Since Freud, the field of psychology has been the site of many victim-blaming discourses. The narrative that victims subconsciously seek out abuse has been reproduced and repackaged many times. This is where blaming and pathologizing go hand in hand. The theories of learned helplessness, traumatic bonding, the cycle theory of violence, Stockholm syndrome, and other psychological variations on this theme all position victims as culpable for the abuse and violence carried out against them.
An example
Donald Dutton, a psychology professor at the University of British Columbia, has built a career on the notion that victims invite violence onto themselves. In a 1997 paper, Dutton states,
“In unbalanced power relationships, as the dominated person's negative self-appraisal escalates, she becomes increasingly less capable of functioning without her dominator, and thus increasingly less likely to leave the relationship. Correspondingly, the dominator develops an inflated perception of his own power which exacerbates this self-feeding cycle of power asymmetry”
To paraphrase,
“As the victim (women, in this case) loathes herself more and more, she needs her abuser, and therefore will not leave him. The abuser (a man, in this case) responds to her self-loathing with an increased sense of power, and continues his abuse of her”.

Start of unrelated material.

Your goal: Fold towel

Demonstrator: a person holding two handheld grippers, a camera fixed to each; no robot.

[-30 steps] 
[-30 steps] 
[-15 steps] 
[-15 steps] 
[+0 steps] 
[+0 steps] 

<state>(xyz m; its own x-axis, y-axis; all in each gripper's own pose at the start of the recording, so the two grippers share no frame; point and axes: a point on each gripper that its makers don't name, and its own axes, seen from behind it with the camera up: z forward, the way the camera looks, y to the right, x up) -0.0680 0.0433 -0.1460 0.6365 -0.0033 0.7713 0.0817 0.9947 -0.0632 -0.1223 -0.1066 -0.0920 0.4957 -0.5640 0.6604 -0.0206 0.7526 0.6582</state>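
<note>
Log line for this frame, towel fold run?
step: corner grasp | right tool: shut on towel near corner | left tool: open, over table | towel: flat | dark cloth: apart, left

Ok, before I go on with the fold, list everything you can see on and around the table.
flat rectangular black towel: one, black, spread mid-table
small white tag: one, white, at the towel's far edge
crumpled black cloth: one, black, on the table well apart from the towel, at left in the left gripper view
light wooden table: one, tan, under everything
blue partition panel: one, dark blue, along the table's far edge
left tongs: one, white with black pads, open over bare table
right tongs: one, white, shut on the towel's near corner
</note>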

This is, of course, a clear example of victim blaming through the use of pathologizing language. The victim is made responsible for her own abuse, which is made out to be a mere product of her “negative self-appraisal” (a version of “low self-esteem”). Even though the man is acting from a position of dominance, his sense of power is fed by her self-loathing. So the crux is placed squarely on the shoulders of the victim, who perpetuates her own abuse by feeding the perpetrator’s longing for power.
Highly problematic analyses like this are a dime a dozen. Not only does this example blame the victim, it conceals the victim’s resistance to the violence, obscures and mitigates the perpetrator’s responsibility, and conceals violence by calling it a “self-feeding cycle of power asymmetry”.
How We Can Help
We can all do our part by contesting the blaming and pathologizing of victims. It is incredibly encouraging to see the increase of anti-victim-blaming awareness in the media – especially in social media circles. When it comes to contesting the pathologizing of victims, it can be helpful to be wary of how psychological descriptions can colour people as complicit in their own abuse and mistreatment. Rather than thinking of how someone may have invited another person’s act of violence, consider the perpetrator’s actions and the interests that they served. This can help elucidate perpetrator responsibility, which is fundamentally at odds with blaming victims.
How have you seen victims blamed for their own abuse or mistreatment?
How have you resisted the blaming and pathologizing of victims?
Has anyone ever implied that you were responsible for someone else's harmful actions?